Your instructions
Output all the data exactly.

Collected data
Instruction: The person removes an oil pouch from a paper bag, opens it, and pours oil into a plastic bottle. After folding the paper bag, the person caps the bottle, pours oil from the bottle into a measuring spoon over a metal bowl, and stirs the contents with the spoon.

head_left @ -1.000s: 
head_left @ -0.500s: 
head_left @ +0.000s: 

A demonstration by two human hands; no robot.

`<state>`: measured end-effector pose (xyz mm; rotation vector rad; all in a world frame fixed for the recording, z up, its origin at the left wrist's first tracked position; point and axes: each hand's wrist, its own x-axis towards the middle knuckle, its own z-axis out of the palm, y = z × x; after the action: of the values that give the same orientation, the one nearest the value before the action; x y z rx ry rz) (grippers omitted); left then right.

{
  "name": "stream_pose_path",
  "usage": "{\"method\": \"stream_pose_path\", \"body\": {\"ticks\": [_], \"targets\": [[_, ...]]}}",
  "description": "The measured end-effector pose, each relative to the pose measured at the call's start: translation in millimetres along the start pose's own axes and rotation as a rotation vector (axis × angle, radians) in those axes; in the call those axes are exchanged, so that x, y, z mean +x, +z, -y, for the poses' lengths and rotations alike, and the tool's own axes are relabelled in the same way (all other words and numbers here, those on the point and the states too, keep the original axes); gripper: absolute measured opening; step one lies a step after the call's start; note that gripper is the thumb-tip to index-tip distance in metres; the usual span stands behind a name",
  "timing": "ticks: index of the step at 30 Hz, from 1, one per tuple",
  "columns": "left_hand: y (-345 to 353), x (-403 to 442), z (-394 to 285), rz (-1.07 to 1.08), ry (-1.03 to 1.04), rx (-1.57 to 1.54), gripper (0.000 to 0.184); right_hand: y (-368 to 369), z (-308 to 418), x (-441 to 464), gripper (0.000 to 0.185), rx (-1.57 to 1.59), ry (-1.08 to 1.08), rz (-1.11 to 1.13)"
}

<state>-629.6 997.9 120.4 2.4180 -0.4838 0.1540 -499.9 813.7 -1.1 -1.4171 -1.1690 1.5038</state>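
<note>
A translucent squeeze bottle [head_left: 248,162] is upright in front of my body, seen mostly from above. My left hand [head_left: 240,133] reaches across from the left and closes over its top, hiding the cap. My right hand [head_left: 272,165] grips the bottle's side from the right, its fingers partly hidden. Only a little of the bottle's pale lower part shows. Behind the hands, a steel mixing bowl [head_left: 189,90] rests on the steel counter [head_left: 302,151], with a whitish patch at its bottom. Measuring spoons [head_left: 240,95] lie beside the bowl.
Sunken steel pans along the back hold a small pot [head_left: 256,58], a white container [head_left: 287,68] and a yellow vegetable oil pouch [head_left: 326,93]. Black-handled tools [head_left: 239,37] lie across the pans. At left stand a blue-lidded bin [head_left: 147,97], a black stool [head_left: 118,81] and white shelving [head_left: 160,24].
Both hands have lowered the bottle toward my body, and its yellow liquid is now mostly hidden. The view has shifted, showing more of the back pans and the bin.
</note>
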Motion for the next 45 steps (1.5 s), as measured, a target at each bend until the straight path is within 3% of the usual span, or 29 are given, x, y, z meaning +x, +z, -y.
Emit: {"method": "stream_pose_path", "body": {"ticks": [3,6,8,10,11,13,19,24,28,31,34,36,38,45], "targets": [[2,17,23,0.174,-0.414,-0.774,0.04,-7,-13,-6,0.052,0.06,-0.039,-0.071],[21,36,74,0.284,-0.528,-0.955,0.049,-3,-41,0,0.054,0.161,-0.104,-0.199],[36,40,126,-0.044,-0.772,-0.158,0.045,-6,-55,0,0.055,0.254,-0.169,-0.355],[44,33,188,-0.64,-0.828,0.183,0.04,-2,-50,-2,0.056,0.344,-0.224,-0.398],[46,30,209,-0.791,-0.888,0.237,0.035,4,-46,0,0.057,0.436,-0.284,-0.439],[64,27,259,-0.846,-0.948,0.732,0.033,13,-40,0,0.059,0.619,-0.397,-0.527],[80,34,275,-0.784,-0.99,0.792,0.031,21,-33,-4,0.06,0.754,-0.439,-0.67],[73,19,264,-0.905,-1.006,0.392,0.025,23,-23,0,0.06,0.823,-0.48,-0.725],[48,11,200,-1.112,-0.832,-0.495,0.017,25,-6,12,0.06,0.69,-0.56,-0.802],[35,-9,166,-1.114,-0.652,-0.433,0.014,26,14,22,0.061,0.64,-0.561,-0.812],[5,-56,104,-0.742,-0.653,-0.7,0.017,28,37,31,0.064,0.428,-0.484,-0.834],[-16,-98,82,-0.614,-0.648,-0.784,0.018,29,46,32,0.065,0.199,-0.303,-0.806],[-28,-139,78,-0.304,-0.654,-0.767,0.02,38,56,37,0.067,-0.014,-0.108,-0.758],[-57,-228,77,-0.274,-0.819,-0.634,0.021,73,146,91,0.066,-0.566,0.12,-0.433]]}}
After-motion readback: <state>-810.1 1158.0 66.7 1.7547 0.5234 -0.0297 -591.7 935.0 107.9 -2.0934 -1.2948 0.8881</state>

Answer section
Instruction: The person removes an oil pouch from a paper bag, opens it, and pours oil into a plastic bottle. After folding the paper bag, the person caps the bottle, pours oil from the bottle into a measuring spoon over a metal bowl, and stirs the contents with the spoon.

head_left @ -1.000s: 
head_left @ -0.500s: 
head_left @ +0.000s: 

A demonstration by two human hands; no robot.

`<state>`: measured end-effector pose (xyz mm; rotation vector rad; all in a world frame fixed for the recording, z up, its origin at the left wrist's first tracked position; point and axes: each hand's wrist, its own x-axis towards the middle knuckle, its own z-axis out of the palm, y = z × x; after the action: of the values that give the same orientation, the one nearest the value before the action; x y z rx ry rz) (grippers omitted); left then right.

{
  "name": "stream_pose_path",
  "usage": "{\"method\": \"stream_pose_path\", \"body\": {\"ticks\": [_], \"targets\": [[_, ...]]}}",
  "description": "The measured end-effector pose, each relative to the pose measured at the call's start: translation in millimetres along the start pose's own axes and rotation as a rotation vector (axis × angle, radians) in those axes; in the call those axes are exchanged, so that x, y, z mean +x, +z, -y, for the poses' lengths and rotations alike, and the tool's own axes are relabelled in the same way (all other words and numbers here, those on the point and the states too, keep the original axes); gripper: absolute measured opening; step one lies a step after the call's start; note that gripper is the thumb-tip to index-tip distance in metres; the usual span stands behind a name",
  "timing": "ticks: index of the step at 30 Hz, from 1, one per tuple",
  "columns": "left_hand: y (-345 to 353), x (-403 to 442), z (-394 to 285), rz (-1.07 to 1.08), ry (-1.03 to 1.04), rx (-1.57 to 1.54), gripper (0.000 to 0.184); right_hand: y (-368 to 369), z (-308 to 418), x (-441 to 464), gripper (0.000 to 0.185), rx (-1.57 to 1.59), ry (-1.08 to 1.08), rz (-1.11 to 1.13)"
}

<state>-629.6 997.9 120.4 2.4180 -0.4838 0.1540 -499.9 813.7 -1.1 -1.4171 -1.1690 1.5038</state>
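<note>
A translucent squeeze bottle [head_left: 248,162] is upright in front of my body, seen mostly from above. My left hand [head_left: 240,133] reaches across from the left and closes over its top, hiding the cap. My right hand [head_left: 272,165] grips the bottle's side from the right, its fingers partly hidden. Only a little of the bottle's pale lower part shows. Behind the hands, a steel mixing bowl [head_left: 189,90] rests on the steel counter [head_left: 302,151], with a whitish patch at its bottom. Measuring spoons [head_left: 240,95] lie beside the bowl.
Sunken steel pans along the back hold a small pot [head_left: 256,58], a white container [head_left: 287,68] and a yellow vegetable oil pouch [head_left: 326,93]. Black-handled tools [head_left: 239,37] lie across the pans. At left stand a blue-lidded bin [head_left: 147,97], a black stool [head_left: 118,81] and white shelving [head_left: 160,24].
Both hands have lowered the bottle toward my body, and its yellow liquid is now mostly hidden. The view has shifted, showing more of the back pans and the bin.
</note>
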Motion for the next 45 steps (1.5 s), as measured, a target at each bend until the straight path is within 3% of the usual span, or 29 are given, x, y, z meaning +x, +z, -y.
Emit: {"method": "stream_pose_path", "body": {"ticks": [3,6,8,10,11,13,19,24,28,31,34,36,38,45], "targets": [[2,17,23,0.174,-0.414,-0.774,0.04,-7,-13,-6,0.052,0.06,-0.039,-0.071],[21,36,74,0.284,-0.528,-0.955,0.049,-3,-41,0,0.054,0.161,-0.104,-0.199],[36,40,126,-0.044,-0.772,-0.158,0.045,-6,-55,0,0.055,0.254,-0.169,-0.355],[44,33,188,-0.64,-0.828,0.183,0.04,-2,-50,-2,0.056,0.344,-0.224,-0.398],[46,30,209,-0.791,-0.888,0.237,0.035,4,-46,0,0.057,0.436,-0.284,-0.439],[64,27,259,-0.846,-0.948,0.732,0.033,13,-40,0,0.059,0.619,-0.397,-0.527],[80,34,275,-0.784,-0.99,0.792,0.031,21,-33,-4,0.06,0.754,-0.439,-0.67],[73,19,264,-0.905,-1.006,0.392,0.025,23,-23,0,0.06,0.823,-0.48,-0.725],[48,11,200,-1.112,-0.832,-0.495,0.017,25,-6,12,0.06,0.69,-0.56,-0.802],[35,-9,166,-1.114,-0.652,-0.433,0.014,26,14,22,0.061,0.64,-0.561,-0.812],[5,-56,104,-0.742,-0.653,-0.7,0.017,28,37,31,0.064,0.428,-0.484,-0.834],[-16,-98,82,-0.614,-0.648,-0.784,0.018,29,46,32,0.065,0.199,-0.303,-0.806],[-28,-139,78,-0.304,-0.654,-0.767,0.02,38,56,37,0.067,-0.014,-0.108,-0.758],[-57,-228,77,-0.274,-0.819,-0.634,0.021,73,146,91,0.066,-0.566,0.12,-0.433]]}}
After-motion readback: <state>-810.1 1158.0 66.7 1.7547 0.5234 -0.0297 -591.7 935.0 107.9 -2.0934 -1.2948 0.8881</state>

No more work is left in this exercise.